Import memory sessions 1-70 into OpenViking:

bash
python3 benchmark/vaka/vikingbot/import_to_ov.py

import_to_ov.py imports each memory row as a two-message conversation: query is the user message and deepsearch_answer is the assistant message. All imported memory uses the same OpenViking identity by default: account=default, user_id=default, and agent_id=default. Evaluation sessions 71+ are not imported as memory by default.

Use a custom single user/agent when needed:

bash
python3 benchmark/vaka/vikingbot/import_to_ov.py --user-id vaka --agent-id vaka

Prepare the judge input CSV:

bash
python3 benchmark/vaka/vikingbot/run_eval.py

Judge the prepared answers:

bash
uv run python benchmark/vaka/vikingbot/judge.py --parallel 10

Calculate stats:

bash
python3 benchmark/vaka/vikingbot/stat_judge_result.py

Or run all steps:

bash
bash benchmark/vaka/vikingbot/run_full_eval.sh

Skip OpenViking import and only do offline CSV preparation/judge/stat:

bash
bash benchmark/vaka/vikingbot/run_full_eval.sh --skip-import

If the judge dependencies are only available through the project environment:

bash
bash benchmark/vaka/vikingbot/run_full_eval.sh --python "uv run python"

Notes

run_eval.py does not call Vaka again.

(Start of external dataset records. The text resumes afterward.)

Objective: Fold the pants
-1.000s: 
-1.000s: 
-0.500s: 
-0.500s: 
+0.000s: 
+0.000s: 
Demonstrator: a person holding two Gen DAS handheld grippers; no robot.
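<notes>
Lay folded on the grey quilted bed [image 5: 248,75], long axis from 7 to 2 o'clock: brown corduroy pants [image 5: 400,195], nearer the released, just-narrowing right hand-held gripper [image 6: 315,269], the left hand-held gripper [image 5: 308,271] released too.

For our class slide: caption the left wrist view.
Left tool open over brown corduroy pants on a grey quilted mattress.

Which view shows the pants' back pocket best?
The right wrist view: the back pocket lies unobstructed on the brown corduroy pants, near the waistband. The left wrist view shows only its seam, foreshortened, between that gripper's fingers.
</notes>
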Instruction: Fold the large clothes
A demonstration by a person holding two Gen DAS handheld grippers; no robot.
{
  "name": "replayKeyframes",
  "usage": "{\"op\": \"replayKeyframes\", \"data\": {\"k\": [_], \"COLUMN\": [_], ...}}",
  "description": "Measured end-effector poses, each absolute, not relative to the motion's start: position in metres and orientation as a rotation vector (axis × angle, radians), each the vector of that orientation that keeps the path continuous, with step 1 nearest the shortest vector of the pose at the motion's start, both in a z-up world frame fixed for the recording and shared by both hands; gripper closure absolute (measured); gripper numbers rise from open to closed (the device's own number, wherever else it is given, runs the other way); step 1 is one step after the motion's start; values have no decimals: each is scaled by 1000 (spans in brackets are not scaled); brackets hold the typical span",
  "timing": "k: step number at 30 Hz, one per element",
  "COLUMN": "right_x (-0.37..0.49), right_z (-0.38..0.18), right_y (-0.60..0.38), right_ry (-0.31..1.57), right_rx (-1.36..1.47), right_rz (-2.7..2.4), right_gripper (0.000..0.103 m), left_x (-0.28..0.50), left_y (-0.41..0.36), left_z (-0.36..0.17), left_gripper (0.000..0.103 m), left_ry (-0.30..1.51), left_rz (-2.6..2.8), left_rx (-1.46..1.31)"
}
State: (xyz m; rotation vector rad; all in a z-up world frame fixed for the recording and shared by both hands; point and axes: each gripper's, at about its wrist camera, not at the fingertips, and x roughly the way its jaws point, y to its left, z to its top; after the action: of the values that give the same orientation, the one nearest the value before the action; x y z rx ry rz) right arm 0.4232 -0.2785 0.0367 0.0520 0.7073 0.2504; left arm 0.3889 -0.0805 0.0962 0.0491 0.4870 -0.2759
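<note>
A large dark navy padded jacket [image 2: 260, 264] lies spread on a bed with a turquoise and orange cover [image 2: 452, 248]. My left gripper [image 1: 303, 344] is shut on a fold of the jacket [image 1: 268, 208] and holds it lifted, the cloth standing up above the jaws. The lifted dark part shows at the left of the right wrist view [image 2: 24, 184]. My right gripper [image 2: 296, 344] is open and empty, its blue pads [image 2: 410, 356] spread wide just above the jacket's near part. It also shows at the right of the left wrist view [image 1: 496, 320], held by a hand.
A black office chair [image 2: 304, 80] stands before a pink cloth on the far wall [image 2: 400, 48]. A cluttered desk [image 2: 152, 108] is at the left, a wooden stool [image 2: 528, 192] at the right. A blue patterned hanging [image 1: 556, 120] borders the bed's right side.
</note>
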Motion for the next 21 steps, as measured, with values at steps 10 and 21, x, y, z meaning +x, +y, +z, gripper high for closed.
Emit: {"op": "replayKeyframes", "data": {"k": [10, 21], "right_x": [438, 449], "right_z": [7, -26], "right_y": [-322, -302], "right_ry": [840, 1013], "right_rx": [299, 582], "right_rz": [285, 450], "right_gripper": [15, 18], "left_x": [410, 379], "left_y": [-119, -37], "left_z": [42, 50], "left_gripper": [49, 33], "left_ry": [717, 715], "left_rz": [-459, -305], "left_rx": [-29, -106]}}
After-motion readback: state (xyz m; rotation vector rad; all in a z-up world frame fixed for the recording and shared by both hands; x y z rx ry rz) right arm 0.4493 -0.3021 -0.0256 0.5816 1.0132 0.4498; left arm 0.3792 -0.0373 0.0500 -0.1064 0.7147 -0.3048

It treats the CSV deepsearch_answer column as the generated answer to evaluate.

If standard_answer is present, judge.py grades against it. If judge_standard is present, judge.py treats it as a rubric. If both are empty, the judge evaluates whether the answer follows the current query while preserving relevant memory from global session_id 1-70 and prior evaluation turns.